**TASK TO CARRY OUT**
Your task is to retype the listing word for word.

**PROVIDED DATA**

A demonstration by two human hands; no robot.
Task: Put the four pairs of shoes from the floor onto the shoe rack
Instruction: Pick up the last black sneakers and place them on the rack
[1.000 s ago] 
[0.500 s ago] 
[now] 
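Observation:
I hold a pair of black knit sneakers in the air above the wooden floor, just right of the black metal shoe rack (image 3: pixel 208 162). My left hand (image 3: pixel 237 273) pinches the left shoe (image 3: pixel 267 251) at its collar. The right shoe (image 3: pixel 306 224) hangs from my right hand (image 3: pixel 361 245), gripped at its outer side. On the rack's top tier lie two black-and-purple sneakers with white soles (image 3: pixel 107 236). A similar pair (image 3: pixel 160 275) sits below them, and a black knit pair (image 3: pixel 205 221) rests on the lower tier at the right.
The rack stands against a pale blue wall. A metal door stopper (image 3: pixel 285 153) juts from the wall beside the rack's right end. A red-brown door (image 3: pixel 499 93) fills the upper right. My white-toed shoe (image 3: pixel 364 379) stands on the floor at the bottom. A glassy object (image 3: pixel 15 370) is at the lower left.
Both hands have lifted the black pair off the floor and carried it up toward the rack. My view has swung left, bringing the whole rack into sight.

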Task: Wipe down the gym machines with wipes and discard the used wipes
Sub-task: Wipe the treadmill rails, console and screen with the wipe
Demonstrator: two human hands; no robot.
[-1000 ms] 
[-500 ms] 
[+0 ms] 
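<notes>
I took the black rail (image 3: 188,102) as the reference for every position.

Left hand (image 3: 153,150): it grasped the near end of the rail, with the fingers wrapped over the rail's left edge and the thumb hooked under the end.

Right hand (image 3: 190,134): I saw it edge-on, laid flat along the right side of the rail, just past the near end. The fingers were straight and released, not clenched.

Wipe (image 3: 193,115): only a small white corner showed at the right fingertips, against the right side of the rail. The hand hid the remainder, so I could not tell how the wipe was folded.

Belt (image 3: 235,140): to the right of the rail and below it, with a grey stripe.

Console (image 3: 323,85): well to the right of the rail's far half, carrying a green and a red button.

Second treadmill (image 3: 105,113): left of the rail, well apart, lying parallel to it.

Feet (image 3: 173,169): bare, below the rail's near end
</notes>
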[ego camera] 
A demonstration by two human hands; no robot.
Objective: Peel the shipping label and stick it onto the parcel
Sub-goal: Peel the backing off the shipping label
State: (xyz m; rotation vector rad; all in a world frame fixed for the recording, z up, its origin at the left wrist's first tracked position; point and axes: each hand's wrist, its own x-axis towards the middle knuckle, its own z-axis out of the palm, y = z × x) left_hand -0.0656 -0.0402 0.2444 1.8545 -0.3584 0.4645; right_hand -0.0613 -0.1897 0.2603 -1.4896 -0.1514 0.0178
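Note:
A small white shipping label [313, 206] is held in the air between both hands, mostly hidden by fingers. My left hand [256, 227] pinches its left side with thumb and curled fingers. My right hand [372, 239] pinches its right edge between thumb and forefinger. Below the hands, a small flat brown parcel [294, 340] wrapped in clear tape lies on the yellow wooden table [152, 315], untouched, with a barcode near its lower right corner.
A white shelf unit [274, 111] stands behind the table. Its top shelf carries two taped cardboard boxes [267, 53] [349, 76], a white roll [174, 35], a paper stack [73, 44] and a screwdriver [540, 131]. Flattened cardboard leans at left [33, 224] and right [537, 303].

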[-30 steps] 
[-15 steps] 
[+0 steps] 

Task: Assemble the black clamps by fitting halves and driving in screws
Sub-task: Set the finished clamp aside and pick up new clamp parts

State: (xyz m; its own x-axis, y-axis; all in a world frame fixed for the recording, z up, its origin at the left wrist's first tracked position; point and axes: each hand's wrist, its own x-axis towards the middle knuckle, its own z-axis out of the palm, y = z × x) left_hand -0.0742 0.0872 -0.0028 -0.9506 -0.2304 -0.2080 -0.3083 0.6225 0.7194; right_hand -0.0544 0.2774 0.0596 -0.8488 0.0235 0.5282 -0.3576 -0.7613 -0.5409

**RESULT BELOW**
A demonstration by two human hands; no robot.
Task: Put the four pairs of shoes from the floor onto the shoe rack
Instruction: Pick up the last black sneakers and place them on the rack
[1.000 s ago] 
[0.500 s ago] 
[now] 
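Observation:
I hold a pair of black knit sneakers in the air above the wooden floor, just right of the black metal shoe rack (image 3: pixel 208 162). My left hand (image 3: pixel 237 273) pinches the left shoe (image 3: pixel 267 251) at its collar. The right shoe (image 3: pixel 306 224) hangs from my right hand (image 3: pixel 361 245), gripped at its outer side. On the rack's top tier lie two black-and-purple sneakers with white soles (image 3: pixel 107 236). A similar pair (image 3: pixel 160 275) sits below them, and a black knit pair (image 3: pixel 205 221) rests on the lower tier at the right.
The rack stands against a pale blue wall. A metal door stopper (image 3: pixel 285 153) juts from the wall beside the rack's right end. A red-brown door (image 3: pixel 499 93) fills the upper right. My white-toed shoe (image 3: pixel 364 379) stands on the floor at the bottom. A glassy object (image 3: pixel 15 370) is at the lower left.
Both hands have lifted the black pair off the floor and carried it up toward the rack. My view has swung left, bringing the whole rack into sight.
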
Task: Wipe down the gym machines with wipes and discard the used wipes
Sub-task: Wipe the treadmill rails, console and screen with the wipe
Demonstrator: two human hands; no robot.
[-1000 ms] 
[-500 ms] 
[+0 ms] 
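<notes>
I took the black rail (image 3: 188,102) as the reference for every position.

Left hand (image 3: 153,150): it grasped the near end of the rail, with the fingers wrapped over the rail's left edge and the thumb hooked under the end.

Right hand (image 3: 190,134): I saw it edge-on, laid flat along the right side of the rail, just past the near end. The fingers were straight and released, not clenched.

Wipe (image 3: 193,115): only a small white corner showed at the right fingertips, against the right side of the rail. The hand hid the remainder, so I could not tell how the wipe was folded.

Belt (image 3: 235,140): to the right of the rail and below it, with a grey stripe.

Console (image 3: 323,85): well to the right of the rail's far half, carrying a green and a red button.

Second treadmill (image 3: 105,113): left of the rail, well apart, lying parallel to it.

Feet (image 3: 173,169): bare, below the rail's near end
</notes>
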[ego camera] 
A demonstration by two human hands; no robot.
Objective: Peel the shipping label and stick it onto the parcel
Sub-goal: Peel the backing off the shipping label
State: (xyz m; rotation vector rad; all in a world frame fixed for the recording, z up, its origin at the left wrist's first tracked position; point and axes: each hand's wrist, its own x-axis towards the middle knuckle, its own z-axis out of the palm, y = z × x) left_hand -0.0656 -0.0402 0.2444 1.8545 -0.3584 0.4645; right_hand -0.0613 -0.1897 0.2603 -1.4896 -0.1514 0.0178
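Note:
A small white shipping label [313, 206] is held in the air between both hands, mostly hidden by fingers. My left hand [256, 227] pinches its left side with thumb and curled fingers. My right hand [372, 239] pinches its right edge between thumb and forefinger. Below the hands, a small flat brown parcel [294, 340] wrapped in clear tape lies on the yellow wooden table [152, 315], untouched, with a barcode near its lower right corner.
A white shelf unit [274, 111] stands behind the table. Its top shelf carries two taped cardboard boxes [267, 53] [349, 76], a white roll [174, 35], a paper stack [73, 44] and a screwdriver [540, 131]. Flattened cardboard leans at left [33, 224] and right [537, 303].
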
[-30 steps] 
[-15 steps] 
[+0 steps] 

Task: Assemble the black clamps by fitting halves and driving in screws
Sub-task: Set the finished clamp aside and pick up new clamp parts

State: (xyz m; its own x-axis, y-axis; all in a world frame fixed for the recording, z up, its origin at the left wrist's first tracked position; point and axes: each hand's wrist, its own x-axis towards the middle knuckle, its own z-axis out of the palm, y = z × x) left_hand -0.0742 0.0872 -0.0028 -0.9506 -0.2304 -0.2080 -0.3083 0.6225 0.7194; right_hand -0.0544 0.2774 0.0596 -0.8488 0.0235 0.5282 -0.3576 -0.7613 -0.5409

No further output will be produced for this exercise.